Por Juan Danell Sánchez ⁄ FOTO: Ixbalanqué DANELL PÉREZ
Y qué mejor, que para empezar dejamos hablar el alma, aunque no exista. Eso lo hace más interesante. Es como decir que se haga la voluntad de Dios en la milpa de mí compadre; refrán campirano de larga trascendencia y profundo significado en esto de las creencias, los credos y acertijos de la vida.
Mientras disfrutamos una cerveza medio fría en la tribuna, al otro lado lejano del ruedo, los toros se ven mansos y los toreros pendejos y cobardones. Desde ahí la garganta está robustecida por el calor de la tarde dominguera y el poco alcohol deliberado de la cerveza, diezmada en su graduación etílica. Los empedernidos seguidores tauromáquicos, profesionales o simples villamelones, como se le dice a esa afición de la borrachera en cualquier escenario; califican, reclaman, ovacionan y llegan a denostar al matador… y al toro, por cobardes, por falta de bríos y tamaños, porque ni uno, ni otro le entra de frente con arrojo a los chingadazos, a la muerte en pleno, como ningún diputado, senador, político o funcionario, acoge sus obligaciones para las que fue puesto ahí, en su curul y escritorio; son un simple espectáculo.
El torero siente el reclamo y apunta el corazón a las astas del atolondrado vacuno que trae el bravío jodido por el tratamiento de sutiles cachiporrazos propinados sobre patas, cuello y testa, en los corrales, aplicado por el personal bien adiestrado en estos menesteres para disimular, ante la ovación, el castigo a la bestia de genética indomable y medio salvaje, con el maquiavélico fin de bajarle intensidad, no bravura, al astado. Idéntico este procedimiento al que aplica el Gobierno a los llamados medios masivos de comunicación, ya bien amansados con migajas del poder y alguna fortuna acotada.
El toro, al que la canción le dice asesino por embestir a osado infante que, a la luz de la Luna en noche de plata, nunca midió sus limitaciones tauromaquias; escucha la gritería, ignora el significado del concierto desordenado que sale de aquellos enloquecidos, pero en el tono altanero de ese ruido siente el reclamo de embestir. Es el mandato, la orden de los improvisados fumadores de puros y adminículos de boinas gallegas que piden en sus adentros que destripe al matador, antes de que él le reduzca el corazón a un simple coagulo trozado por mitad, o simplemente dañado de muerte, según el tino del espada, que si falla no hay problema, porque el descredito en esta plaza no hace mella, para eso existen gobernadores ladrones, gobiernos fallidos, asesinos impunes, funcionarios saqueadores, empresarios corruptores y una amplísima gama de deshonestos circulando tranquilos por las calles.

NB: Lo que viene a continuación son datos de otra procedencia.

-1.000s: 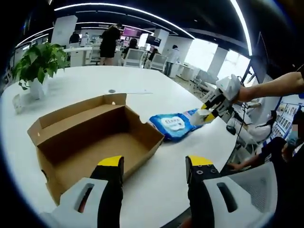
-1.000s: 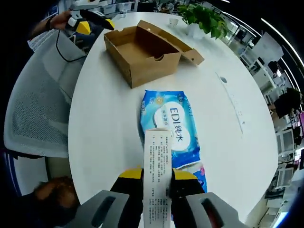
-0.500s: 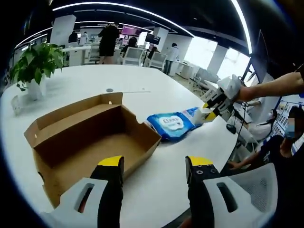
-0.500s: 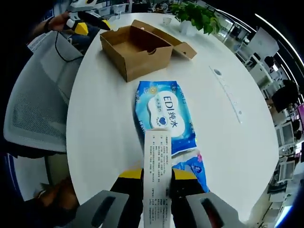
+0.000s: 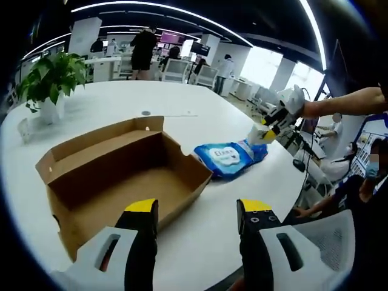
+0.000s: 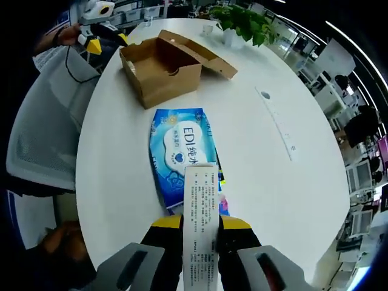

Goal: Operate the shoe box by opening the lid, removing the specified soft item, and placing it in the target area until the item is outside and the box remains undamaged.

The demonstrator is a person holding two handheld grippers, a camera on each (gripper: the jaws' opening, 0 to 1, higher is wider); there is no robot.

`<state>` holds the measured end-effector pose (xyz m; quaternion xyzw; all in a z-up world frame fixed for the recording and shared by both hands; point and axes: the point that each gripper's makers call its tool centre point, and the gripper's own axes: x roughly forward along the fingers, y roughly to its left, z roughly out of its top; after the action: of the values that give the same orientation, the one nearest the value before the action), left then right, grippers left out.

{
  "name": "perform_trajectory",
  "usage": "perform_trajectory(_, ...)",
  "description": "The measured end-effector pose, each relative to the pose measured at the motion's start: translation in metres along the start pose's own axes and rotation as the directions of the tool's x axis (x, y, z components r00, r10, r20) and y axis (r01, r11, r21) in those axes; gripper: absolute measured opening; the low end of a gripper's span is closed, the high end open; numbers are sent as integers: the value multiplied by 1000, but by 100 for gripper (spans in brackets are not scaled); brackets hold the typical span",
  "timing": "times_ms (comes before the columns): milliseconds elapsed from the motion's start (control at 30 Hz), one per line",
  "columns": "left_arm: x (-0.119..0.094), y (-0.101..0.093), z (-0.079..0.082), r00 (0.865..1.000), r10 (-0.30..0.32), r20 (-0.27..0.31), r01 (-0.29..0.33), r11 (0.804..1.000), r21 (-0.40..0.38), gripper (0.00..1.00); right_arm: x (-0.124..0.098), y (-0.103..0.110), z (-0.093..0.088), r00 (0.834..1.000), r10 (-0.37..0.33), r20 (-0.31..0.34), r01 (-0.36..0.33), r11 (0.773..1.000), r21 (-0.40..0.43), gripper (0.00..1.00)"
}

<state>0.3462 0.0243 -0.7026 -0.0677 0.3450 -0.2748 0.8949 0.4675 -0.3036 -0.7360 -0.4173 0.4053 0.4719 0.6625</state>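
Note:
The brown cardboard shoe box point(image 5: 121, 176) stands open on the white table point(image 5: 200, 118), its lid flap folded back and its inside bare. Just right of it lies the blue wet-wipes pack point(image 5: 229, 159). My right gripper point(image 5: 265, 132) holds the pack's far end raised off the table. In the right gripper view, my right gripper point(image 6: 200, 223) is shut on the pack's white label flap point(image 6: 200, 200). The blue pack point(image 6: 180, 145) stretches away toward the box point(image 6: 159, 68). My left gripper point(image 5: 198, 211) hovers open over the box's near corner and also appears as the left gripper point(image 6: 97, 37).
A potted plant point(image 5: 50, 76) and a small white cup point(image 5: 23, 130) stand at the table's far left; the plant point(image 6: 245, 21) also appears in the right gripper view. A thin strip point(image 6: 276, 118) lies on the table. Grey mesh chairs point(image 6: 36, 139) stand at the table's edge. People stand among desks behind.
My right gripper has risen a little with the label flap, tilting the pack's held end higher. The box and my open left gripper stay as they were.

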Motion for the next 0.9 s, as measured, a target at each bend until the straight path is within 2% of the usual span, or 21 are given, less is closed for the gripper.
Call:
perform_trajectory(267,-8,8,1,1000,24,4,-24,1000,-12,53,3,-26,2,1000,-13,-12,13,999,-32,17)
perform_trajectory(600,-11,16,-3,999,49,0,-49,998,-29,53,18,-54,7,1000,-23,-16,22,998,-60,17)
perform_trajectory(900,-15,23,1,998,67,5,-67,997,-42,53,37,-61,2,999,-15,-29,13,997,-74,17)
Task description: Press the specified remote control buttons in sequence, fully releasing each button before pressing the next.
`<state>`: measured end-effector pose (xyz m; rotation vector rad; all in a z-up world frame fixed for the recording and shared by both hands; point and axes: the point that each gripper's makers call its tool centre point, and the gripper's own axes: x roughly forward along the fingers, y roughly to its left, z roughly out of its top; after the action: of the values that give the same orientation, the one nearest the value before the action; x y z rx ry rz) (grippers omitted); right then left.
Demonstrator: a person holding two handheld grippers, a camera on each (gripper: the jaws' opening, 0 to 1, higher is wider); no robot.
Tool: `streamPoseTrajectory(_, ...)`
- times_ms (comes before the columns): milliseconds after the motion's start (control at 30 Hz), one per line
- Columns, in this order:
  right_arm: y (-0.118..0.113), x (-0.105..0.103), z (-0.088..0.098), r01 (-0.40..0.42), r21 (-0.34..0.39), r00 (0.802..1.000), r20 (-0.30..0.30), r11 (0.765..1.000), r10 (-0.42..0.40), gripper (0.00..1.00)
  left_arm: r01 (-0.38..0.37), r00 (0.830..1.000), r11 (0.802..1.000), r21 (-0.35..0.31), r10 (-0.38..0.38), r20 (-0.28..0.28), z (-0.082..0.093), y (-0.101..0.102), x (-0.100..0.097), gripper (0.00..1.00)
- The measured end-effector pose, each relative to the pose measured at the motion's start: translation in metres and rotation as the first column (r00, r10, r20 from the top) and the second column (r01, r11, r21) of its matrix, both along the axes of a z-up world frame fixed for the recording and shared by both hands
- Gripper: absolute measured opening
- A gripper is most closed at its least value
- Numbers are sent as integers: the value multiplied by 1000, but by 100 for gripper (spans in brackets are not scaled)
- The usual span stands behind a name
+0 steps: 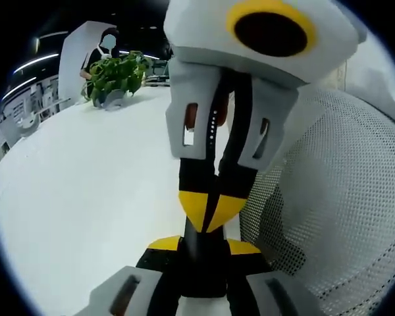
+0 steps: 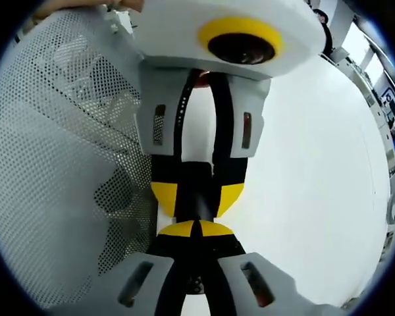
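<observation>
Remote control (image 1: 204,255), a slim black bar, sits over the white table (image 1: 85,184), pinched at one end between the left gripper's (image 1: 204,245) yellow tips. Any lettering is too dark and close to read. The right gripper (image 1: 210,209), tips pressed together, rests on it beside a mesh chair back (image 1: 342,197).
</observation>
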<state>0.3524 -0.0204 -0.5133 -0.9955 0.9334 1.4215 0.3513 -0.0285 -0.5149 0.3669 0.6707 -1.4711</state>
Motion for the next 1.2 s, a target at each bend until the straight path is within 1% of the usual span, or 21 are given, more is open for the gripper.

De lo que se trata es de hacer faena, que ruja la plaza, que brame la embestida del animal, que los vítores fluyan para hombre y bestia sin aprensión alguna. Adiós al sentimiento de razonar un ole y otro ole, para el diestro o para el vacuno salvaje de embestida natural. Maldecir y repudiar como doctos críticos imberbes en las redes sociales, insultar con lesiva agudeza iletrada, para que los corrompidos se avergüencen y enmienden el camino, al sentir el peso de la ofensa espontánea de feisbuqueros y tuiteros profesionales.
Y la raza festeja. Es el público que singulariza la fiesta brava por su capacidad de caracterizarse como maestros innatos de la simulación de valentía inaudita y crueldad sensiblera ante la muerte del perdedor, en mayoría los de lidia, pero también los arrojados que por ello fueron imprudentes, desafortunados, y abrazaron la muerte antes de que ella quisiera llevarlos: al menos así parece. Los líderes de toda ralea populachera van de plaza en plaza para ganar palmas, aunque no por ello llenen las palmas de sus ovacionadores.
La arena en su estructura y asistencia humana, es un festín de inconciencia, de relajada sinrazón, por brava y sangrienta espectacularidad, por liberar profundos sentimientos de autodestrucción y conmiseración entrelazados. Es la orgía negada en el sí mismo. El guardapolvo de mustios y avalentonados con los vapores de la ignominia, liberada ahí gracias a los fermentos cebaderos.
En los corrales los toros andan inquietos, dicen los que viven de ello, para justificar el precio que les impusieron y hasta los hacen famosos por la bravura en las embestidas, que en contadas veces les da el indulto.
En el ruedo sudor y sangre hacen la fiesta brava: vida por vida, dolor por dolor, audacia y bravura, capote, muleta y maestría en el estoque dan el espectáculo. Clase en hombre y bestia elevan el espectáculo a fiesta: circo romano dos mil años después de la barbarie. Pero, “los toros se ven desde la barrera” … Así como ver México, la realidad del país, a cierta distancia, desde el confort de la apatía.